WHAT THIS TASK INVOLVES: Your answer should be the full data, transcribed exactly, with no pictures in it.

GIVEN INFORMATION:

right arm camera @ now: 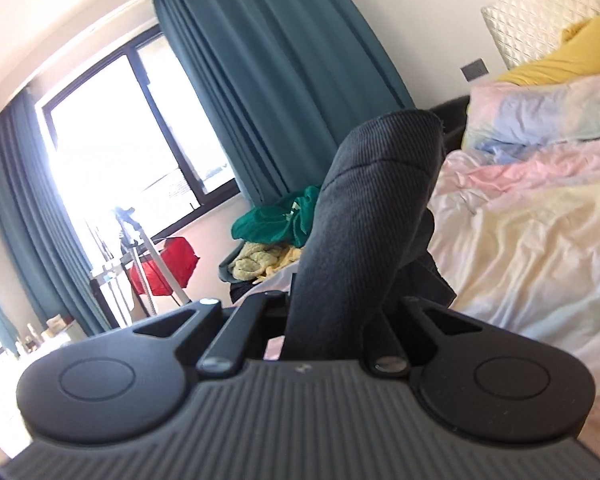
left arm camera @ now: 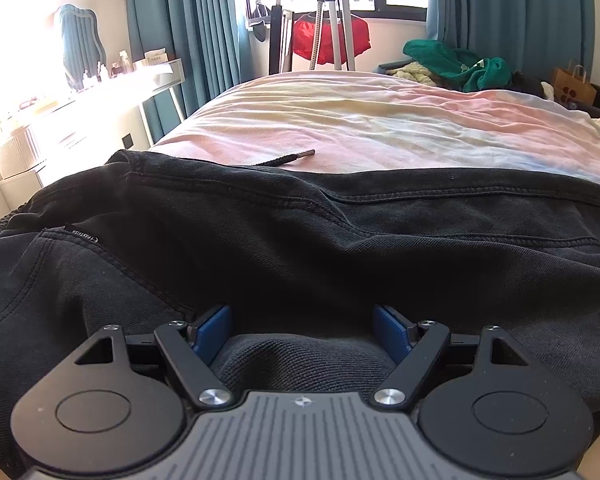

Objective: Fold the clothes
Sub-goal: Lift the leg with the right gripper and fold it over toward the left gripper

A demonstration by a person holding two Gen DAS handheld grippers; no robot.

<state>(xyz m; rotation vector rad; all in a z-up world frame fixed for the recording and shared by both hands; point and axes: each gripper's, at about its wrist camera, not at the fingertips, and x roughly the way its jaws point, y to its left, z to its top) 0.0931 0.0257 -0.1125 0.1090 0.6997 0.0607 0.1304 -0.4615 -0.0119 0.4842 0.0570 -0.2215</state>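
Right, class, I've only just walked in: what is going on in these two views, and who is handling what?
A person with a two-finger gripper in each hand is folding a black cotton sweatshirt on a bed with a pastel tie-dye sheet. The left gripper is open, its blue pads either side of a ribbed part of the fabric. The right gripper is shut on the sweatshirt's ribbed dark cuff, lifted above the bed. A black drawcord lies on the sheet.

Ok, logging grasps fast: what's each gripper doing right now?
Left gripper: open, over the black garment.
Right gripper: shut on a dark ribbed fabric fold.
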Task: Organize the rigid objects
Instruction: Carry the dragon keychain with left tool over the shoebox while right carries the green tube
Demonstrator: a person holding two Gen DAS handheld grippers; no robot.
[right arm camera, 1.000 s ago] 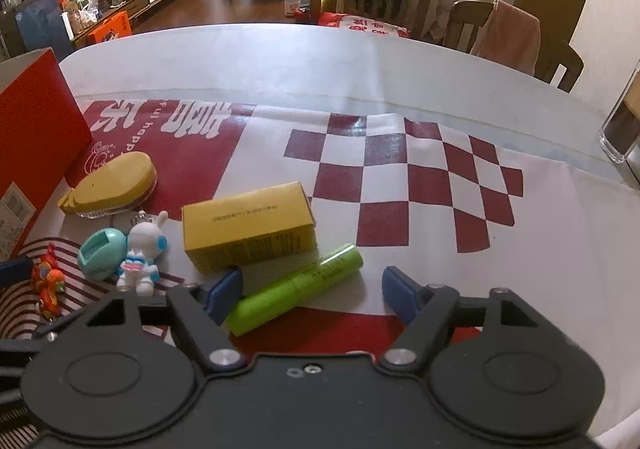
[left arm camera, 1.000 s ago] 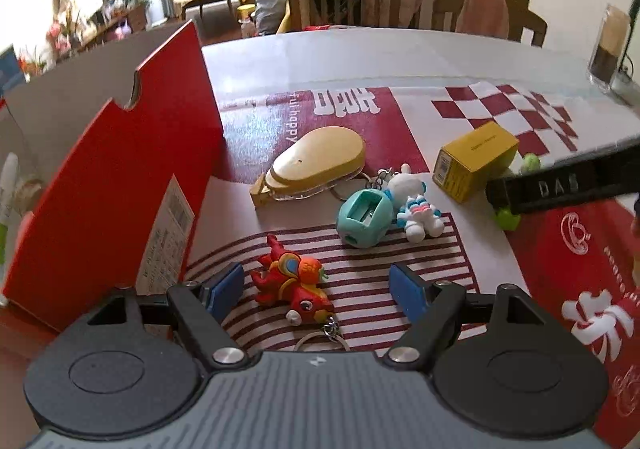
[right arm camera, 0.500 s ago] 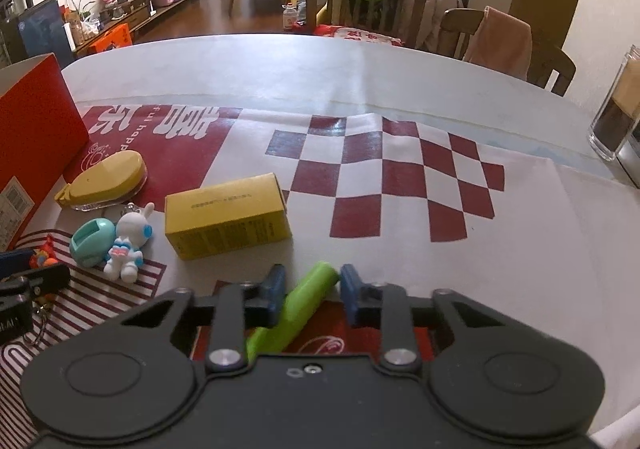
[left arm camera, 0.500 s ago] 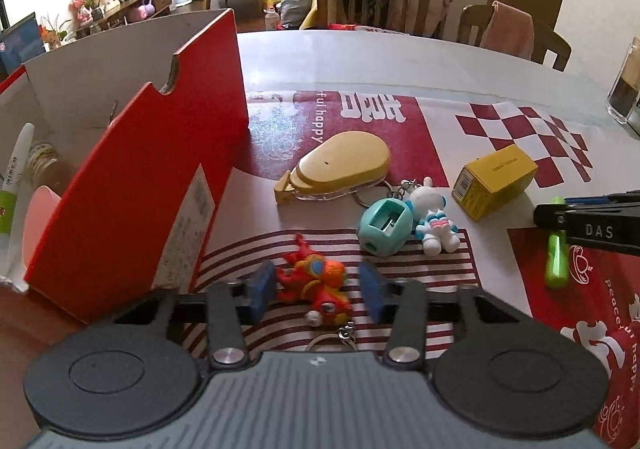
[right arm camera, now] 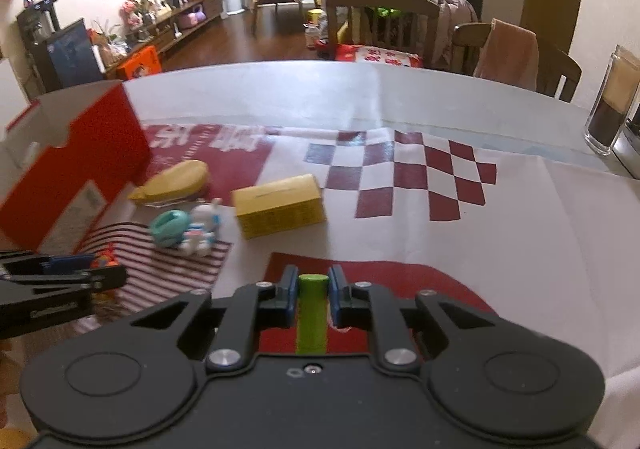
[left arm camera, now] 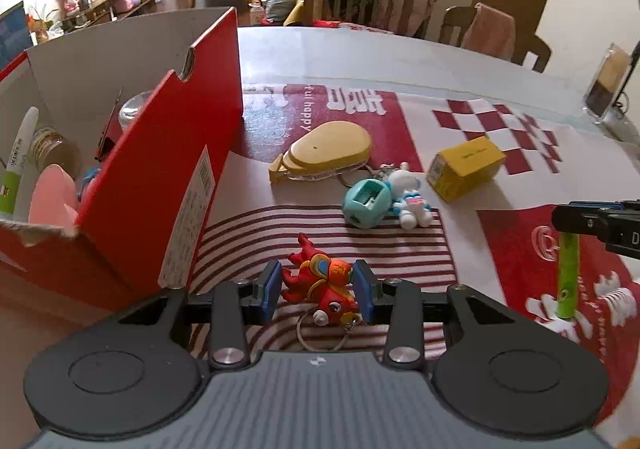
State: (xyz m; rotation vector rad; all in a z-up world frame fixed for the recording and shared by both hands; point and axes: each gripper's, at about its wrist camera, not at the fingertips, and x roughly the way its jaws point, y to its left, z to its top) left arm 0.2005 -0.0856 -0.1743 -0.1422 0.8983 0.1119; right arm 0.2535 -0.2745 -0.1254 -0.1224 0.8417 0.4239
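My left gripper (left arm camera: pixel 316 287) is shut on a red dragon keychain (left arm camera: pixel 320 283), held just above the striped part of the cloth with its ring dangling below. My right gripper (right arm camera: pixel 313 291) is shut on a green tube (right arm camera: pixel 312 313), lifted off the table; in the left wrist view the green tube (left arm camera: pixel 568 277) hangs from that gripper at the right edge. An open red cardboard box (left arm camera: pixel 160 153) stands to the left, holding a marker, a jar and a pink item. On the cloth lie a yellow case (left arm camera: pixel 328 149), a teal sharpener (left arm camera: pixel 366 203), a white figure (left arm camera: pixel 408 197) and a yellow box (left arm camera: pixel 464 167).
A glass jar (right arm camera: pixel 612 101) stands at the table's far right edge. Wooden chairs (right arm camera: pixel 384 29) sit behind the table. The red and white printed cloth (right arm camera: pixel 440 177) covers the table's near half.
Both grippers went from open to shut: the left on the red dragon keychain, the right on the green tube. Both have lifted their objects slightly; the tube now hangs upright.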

EXERCISE SOLUTION:
right arm camera @ now: 
left arm camera @ now: 

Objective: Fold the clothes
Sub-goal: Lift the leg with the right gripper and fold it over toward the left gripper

A demonstration by a person holding two Gen DAS handheld grippers; no robot.

<state>(xyz m; rotation vector rad; all in a z-up world frame fixed for the recording and shared by both hands; point and axes: each gripper's, at about its wrist camera, not at the fingertips, and x roughly the way its jaws point, y to its left, z to its top) 0.0931 0.0257 -0.1125 0.1090 0.6997 0.0607 0.1304 -0.4615 -0.0119 0.4842 0.0570 -0.2215</state>
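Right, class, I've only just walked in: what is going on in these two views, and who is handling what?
A person with a two-finger gripper in each hand is folding a black cotton sweatshirt on a bed with a pastel tie-dye sheet. The left gripper is open, its blue pads either side of a ribbed part of the fabric. The right gripper is shut on the sweatshirt's ribbed dark cuff, lifted above the bed. A black drawcord lies on the sheet.

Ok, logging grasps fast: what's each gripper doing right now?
Left gripper: open, over the black garment.
Right gripper: shut on a dark ribbed fabric fold.
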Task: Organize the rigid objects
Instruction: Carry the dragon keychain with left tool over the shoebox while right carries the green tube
Demonstrator: a person holding two Gen DAS handheld grippers; no robot.
[right arm camera, 1.000 s ago] 
[left arm camera, 1.000 s ago] 
[right arm camera, 0.500 s ago] 
[left arm camera, 0.500 s ago] 
[right arm camera, now] 
[left arm camera, now] 
State: (xyz m; rotation vector rad; all in a z-up world frame fixed for the recording and shared by both hands; point and axes: each gripper's, at about its wrist camera, not at the fingertips, and x roughly the way its jaws point, y to its left, z to its top) left arm 0.2005 -0.0856 -0.1743 -0.1422 0.8983 0.1119; right arm 0.2535 -0.2745 -0.1254 -0.1224 0.8417 0.4239
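My left gripper (left arm camera: pixel 316 287) is shut on a red dragon keychain (left arm camera: pixel 320 283), held just above the striped part of the cloth with its ring dangling below. My right gripper (right arm camera: pixel 313 291) is shut on a green tube (right arm camera: pixel 312 313), lifted off the table; in the left wrist view the green tube (left arm camera: pixel 568 277) hangs from that gripper at the right edge. An open red cardboard box (left arm camera: pixel 160 153) stands to the left, holding a marker, a jar and a pink item. On the cloth lie a yellow case (left arm camera: pixel 328 149), a teal sharpener (left arm camera: pixel 366 203), a white figure (left arm camera: pixel 408 197) and a yellow box (left arm camera: pixel 464 167).
A glass jar (right arm camera: pixel 612 101) stands at the table's far right edge. Wooden chairs (right arm camera: pixel 384 29) sit behind the table. The red and white printed cloth (right arm camera: pixel 440 177) covers the table's near half.
Both grippers went from open to shut: the left on the red dragon keychain, the right on the green tube. Both have lifted their objects slightly; the tube now hangs upright.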

What was requested is fully covered by this answer.